Action item: From the records below, copy the lines that include "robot".

*** Opening Records supplied ***

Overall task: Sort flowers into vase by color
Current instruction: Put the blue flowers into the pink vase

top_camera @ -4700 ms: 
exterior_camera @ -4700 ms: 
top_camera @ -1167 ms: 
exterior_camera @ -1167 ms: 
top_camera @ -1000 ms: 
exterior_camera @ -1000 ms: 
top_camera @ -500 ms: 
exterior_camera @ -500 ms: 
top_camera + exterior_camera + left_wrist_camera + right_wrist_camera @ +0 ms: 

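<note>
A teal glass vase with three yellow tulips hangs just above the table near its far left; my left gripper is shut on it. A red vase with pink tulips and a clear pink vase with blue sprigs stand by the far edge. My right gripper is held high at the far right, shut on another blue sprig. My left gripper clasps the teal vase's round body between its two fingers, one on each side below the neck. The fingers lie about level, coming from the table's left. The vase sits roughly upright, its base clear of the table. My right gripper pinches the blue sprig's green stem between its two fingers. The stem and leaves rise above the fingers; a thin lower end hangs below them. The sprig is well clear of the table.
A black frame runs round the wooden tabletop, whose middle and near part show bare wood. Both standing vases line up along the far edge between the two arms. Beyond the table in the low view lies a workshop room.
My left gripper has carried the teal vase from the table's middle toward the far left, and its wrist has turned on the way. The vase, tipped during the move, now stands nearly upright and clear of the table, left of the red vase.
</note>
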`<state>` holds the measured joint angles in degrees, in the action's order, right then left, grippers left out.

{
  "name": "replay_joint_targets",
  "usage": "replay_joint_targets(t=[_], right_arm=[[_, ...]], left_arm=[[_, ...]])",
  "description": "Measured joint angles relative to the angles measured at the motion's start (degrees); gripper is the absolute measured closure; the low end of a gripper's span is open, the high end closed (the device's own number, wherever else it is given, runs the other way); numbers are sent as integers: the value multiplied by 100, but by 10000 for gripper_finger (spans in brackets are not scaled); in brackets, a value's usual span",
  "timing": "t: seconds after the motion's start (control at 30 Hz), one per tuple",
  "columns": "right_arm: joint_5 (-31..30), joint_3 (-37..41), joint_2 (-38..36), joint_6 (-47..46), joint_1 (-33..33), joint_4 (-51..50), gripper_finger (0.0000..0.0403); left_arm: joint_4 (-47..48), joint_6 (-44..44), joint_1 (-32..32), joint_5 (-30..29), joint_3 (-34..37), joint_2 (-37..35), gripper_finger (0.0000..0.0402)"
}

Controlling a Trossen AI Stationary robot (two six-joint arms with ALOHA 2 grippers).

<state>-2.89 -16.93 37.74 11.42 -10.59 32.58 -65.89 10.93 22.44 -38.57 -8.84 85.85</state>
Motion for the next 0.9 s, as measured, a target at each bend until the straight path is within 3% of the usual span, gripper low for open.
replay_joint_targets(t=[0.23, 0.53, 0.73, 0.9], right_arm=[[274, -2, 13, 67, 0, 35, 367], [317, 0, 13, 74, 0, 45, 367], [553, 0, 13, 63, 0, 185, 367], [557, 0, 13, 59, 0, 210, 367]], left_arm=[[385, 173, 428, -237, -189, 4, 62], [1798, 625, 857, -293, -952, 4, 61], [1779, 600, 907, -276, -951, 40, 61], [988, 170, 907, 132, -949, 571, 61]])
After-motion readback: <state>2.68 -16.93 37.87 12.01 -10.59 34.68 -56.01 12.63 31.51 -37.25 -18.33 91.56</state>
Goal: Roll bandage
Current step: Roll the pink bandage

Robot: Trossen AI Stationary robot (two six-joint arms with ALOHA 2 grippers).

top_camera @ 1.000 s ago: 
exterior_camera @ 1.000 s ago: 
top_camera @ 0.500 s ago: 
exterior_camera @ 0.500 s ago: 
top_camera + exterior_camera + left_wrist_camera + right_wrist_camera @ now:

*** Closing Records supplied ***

Solved problem:
Controlling a Trossen AI Stationary robot (two six-joint arms with ALOHA 2 grippers).
Robot: Trossen AI Stationary robot (two six-joint arms with ALOHA 2 grippers).

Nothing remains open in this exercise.